Design of Injection Mold for Thread-removal of Controller Joint
Time:2020-04-15 15:14:11 / Popularity: / Source:
Controller connector is controller element of gas station output device. This article introduces design points of controller joint automatic thread removal mold. Maximum size of product is ø33.2 mm * 17.8 mm, average plastic thickness of plastic parts is 1.65 mm, material of plastic parts is PP, shrinkage is 1.018, and quality of plastic parts is 2.6 grams. Technical requirements for plastic parts are that there must be no defects such as peaks, dissatisfaction with injection molding, flow lines, pores, warpage, silver lines, cold materials, and spray lines. Shape of plastic part is similar to bottle cap, top opening is ø19.5, there is a ring of anti-rotation groove on the edge of mouth, and there are 4 rings of thread inside. It is necessary to design a fully automatic thread removal device. Mold design drawing is shown in Figure 1.
Production volume of plastic parts is very large, and it is necessary to design a fully automatic thread removal mold. For small plastic parts similar to bottle caps, before mold design, it is necessary to make a strong thread removal judgment. If it is not possible to force demoulding, a thread-releasing device needs to be designed. Basic principle for judging whether it can be detached is pitch size and tooth height. If pitch is too small or height of tooth pattern is large, it is difficult to take off when tooth pattern is sharp. Another is accuracy of thread. High-precision threads cannot be demoulded.
Mold cavity is arranged in four cavities, and four cavities are arranged in a circle, which is conducive to central gear drive. There are four kinds of power sources for thread-removing mold, which are driven by cylinder, rack with opening force, screw rod, and hydraulic motor (motor). Automatic thread demoulding mechanism using motor as power source is difficult to control limit of mechanism, so it is difficult to meet requirements of high-precision thread products.
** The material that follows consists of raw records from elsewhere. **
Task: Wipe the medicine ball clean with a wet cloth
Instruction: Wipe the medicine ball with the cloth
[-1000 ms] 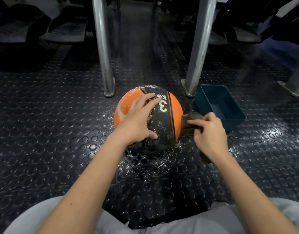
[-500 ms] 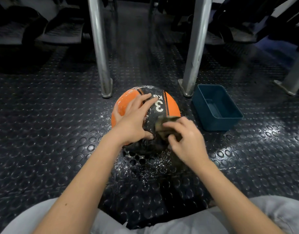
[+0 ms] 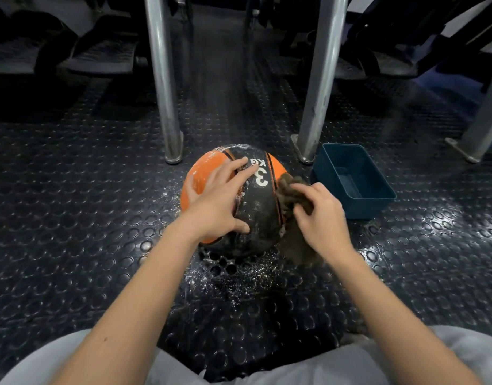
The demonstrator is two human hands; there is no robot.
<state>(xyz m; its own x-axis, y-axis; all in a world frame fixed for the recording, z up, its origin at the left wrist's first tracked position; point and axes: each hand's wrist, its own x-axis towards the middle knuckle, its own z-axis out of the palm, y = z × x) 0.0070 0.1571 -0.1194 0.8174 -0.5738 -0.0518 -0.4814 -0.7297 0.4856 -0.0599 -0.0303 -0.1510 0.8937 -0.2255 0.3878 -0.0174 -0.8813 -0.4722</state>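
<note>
Wiped ball (image 3: 257, 209) on the floor (image 3: 100, 190) with cloth (image 3: 288, 190).
Pressed on top with left hand (image 3: 215, 208), fingers (image 3: 233, 168) spread flat; clutched cloth in right hand (image 3: 320, 215). Judged heavy, stiff, wet-slick; best steadied from above.

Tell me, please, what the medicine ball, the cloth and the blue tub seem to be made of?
Medicine ball: probably rubber, matt orange and black panels with a printed white 3 KG, smeared with white residue.
Cloth: soft fabric, brown, crumpled in folds.
Blue tub: likely moulded plastic, smooth, with thin even walls and a slight sheen.
</note>
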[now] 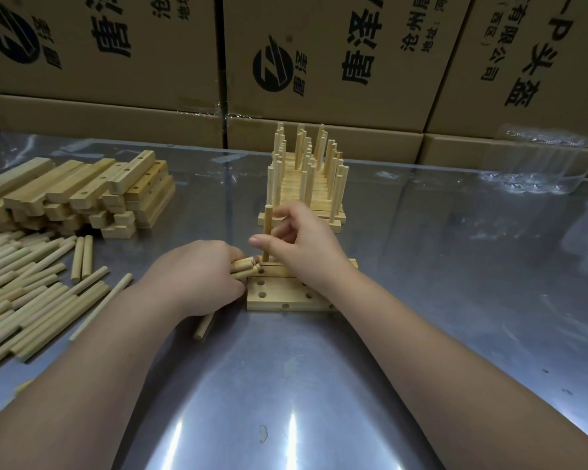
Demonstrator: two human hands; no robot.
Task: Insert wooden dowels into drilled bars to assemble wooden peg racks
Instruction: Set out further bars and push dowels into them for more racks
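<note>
Several drilled wooden bars (279, 296) lie side by side on the metal table, their holes facing up. My right hand (302, 245) pinches one dowel (267, 225) upright, its lower end at a hole in the far-left corner of the bars. My left hand (201, 276) grips a bundle of dowels (243, 268) right beside the bars' left end; their tips stick out past my fingers, and more stick out below the hand. Behind stands a row of finished peg racks (304, 184) with upright pegs.
A stack of drilled bars (82, 195) sits at the far left. In front of it spreads a pile of loose dowels (31, 290). Cardboard boxes (319, 62) wall off the back. A clear plastic container (543, 157) stands at the right.
</note>
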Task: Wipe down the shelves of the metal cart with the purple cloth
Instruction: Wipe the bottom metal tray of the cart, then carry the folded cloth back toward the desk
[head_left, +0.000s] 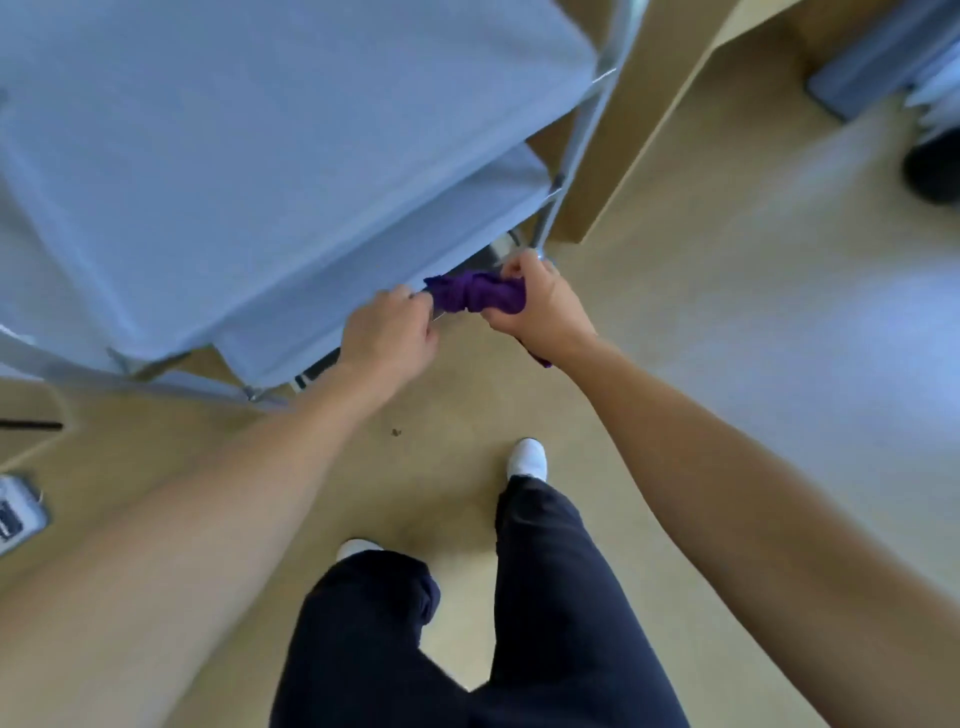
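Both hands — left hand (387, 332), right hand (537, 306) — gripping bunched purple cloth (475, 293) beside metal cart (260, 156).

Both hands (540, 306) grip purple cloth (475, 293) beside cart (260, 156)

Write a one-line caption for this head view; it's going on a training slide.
Both hands, left hand and right hand, bunch the purple cloth at the metal cart corner.

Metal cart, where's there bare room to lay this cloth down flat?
The top shelf of the metal cart is bare from edge to edge. The lower shelf shows only a bare strip beneath it. It is crowded at the near corner, where the left hand and right hand bunch the purple cloth.
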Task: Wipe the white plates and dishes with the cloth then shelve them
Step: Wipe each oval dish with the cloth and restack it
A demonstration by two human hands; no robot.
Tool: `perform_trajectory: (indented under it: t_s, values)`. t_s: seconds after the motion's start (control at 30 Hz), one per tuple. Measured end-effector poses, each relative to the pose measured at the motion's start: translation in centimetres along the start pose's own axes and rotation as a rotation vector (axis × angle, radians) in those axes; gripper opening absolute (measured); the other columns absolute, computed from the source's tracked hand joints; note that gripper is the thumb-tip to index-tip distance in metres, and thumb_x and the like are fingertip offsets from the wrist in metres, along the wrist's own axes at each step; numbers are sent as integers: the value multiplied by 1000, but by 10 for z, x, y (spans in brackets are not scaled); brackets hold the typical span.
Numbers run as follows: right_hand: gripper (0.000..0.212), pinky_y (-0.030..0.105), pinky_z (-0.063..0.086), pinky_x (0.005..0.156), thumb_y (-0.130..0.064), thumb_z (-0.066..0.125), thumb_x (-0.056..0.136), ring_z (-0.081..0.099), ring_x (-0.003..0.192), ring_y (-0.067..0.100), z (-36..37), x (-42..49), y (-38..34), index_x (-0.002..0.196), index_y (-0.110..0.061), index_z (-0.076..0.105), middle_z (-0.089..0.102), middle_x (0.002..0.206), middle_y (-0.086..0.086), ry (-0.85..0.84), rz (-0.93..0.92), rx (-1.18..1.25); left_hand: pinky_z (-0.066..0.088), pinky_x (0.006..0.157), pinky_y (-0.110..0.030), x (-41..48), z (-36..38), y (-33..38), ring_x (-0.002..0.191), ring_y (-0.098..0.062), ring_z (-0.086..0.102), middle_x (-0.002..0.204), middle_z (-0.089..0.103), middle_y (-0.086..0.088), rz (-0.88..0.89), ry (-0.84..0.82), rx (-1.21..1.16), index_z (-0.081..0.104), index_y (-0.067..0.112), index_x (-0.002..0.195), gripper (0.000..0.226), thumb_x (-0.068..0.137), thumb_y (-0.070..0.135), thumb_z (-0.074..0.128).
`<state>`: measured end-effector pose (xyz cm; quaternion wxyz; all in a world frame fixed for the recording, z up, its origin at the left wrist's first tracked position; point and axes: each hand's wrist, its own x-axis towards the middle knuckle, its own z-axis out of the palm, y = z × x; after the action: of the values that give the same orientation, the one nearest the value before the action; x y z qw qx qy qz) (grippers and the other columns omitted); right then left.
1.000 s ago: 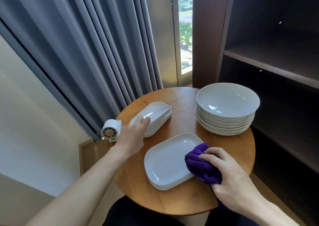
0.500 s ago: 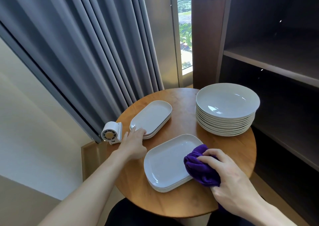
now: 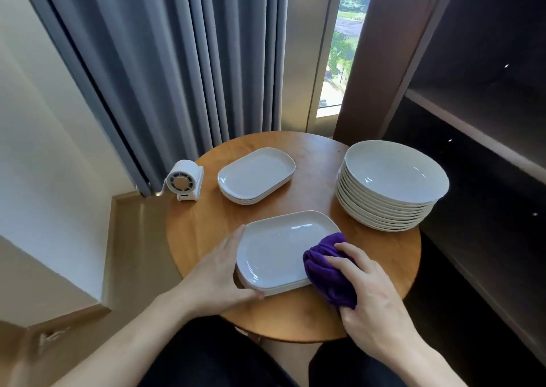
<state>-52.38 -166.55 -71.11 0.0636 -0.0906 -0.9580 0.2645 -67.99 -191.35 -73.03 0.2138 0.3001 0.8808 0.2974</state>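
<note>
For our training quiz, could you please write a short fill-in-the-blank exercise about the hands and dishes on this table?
The right hand grips a ____ cloth.
The left hand holds the near plate stack at its ____ edge.
The round dishes are stacked on the table's ____ side.
Missing words: purple; left; right.

A bunched purple cloth (image 3: 328, 274) sits on the right end of the near stack of white oblong plates (image 3: 274, 250) (glossy, level); a second oblong stack (image 3: 255, 173) lies behind, round dishes (image 3: 393, 173) stacked at right.
</note>
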Motion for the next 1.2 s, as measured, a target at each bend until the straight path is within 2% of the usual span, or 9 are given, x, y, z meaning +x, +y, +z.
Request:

Automatic injection mold for internal thread removal introduced in this article uses a low-speed high-torque cycloid hydraulic motor to drive chain through a rotary motion to drive sprocket. Gear core rotates and retracts thread core through gear transmission to complete thread removal of plastic parts. Mold has a simple structure, stable control and reliable operation.
Because of its unique technical advantages in power-to-weight ratio, stepless speed regulation, automatic control, and overload protection, hydraulic transmissions are increasingly used by designers and producers. Hydraulic motor used in automatic thread removal mold is a cycloid hydraulic motor, which has following advantages:
1. Small size and light weight, its external dimensions are much smaller than other types of hydraulic motors with same torque.
2. Wide speed range, stepless speed regulation, minimum stable speed up to 15 rpm, easy installation and layout, low investment cost.
3. Rotating inertia is small, easy to start under load, both forward and reverse can be used, and there is no need to stop when changing direction.
Mold cavity is arranged in four cavities, and four cavities are arranged in a circle, which is conducive to central gear drive. There are four kinds of power sources for thread-removing mold, which are driven by cylinder, rack with opening force, screw rod, and hydraulic motor (motor). Automatic thread demoulding mechanism using motor as power source is difficult to control limit of mechanism, so it is difficult to meet requirements of high-precision thread products. Automatic injection mold for internal thread removal introduced in this article uses a low-speed high-torque cycloid hydraulic motor to drive chain through a rotary motion to drive sprocket. Gear core rotates and retracts thread core through gear transmission to complete thread removal of plastic parts. Mold has a simple structure, stable control and reliable operation.
Because of its unique technical advantages in power-to-weight ratio, stepless speed regulation, automatic control, and overload protection, hydraulic transmissions are increasingly used by designers and producers. Hydraulic motor used in automatic thread removal mold is a cycloid hydraulic motor, which has following advantages:
1. Small size and light weight, its external dimensions are much smaller than other types of hydraulic motors with same torque.
2. Wide speed range, stepless speed regulation, minimum stable speed up to 15 rpm, easy installation and layout, low investment cost.
3. Rotating inertia is small, easy to start under load, both forward and reverse can be used, and there is no need to stop when changing direction.
Gating system of mold is designed to be injected by submerged front mold of latent gate. Nozzle material is pulled by pulling rod 7 and pulling rod 9. Latent gate was broken during mold opening. Nozzle material and plastic parts are left in moving mold.
Common way of traditional demoulding is elastic push plate structure, cavity is set on the side of fixed mold, and threaded core is set on the side of movable mold. After mold is opened, reduction gear motor drives sprocket transmission gear, and gear drives screw core for rotational movement. Rotational movement generates axial thrust (generally, in order to increase thrust effect, 4 springs need to be installed under thrust plate) to push thrust plate, plastic part moves axially relative to screw core, and under anti-rotation effect of convex stripe, screw core rotates and plastic part moves axially, thereby demoulding inner thread of plastic part. But this thread demoulding method, at the moment when thread is disengaged, due to elastic force of spring and position of tooth shape is not easy to accurately control, tail teeth are often strained and cannot fully meet high precision requirements of product. Simple summary of this springboard structure is that threaded core only rotates and does not retreat, and plastic parts move forward.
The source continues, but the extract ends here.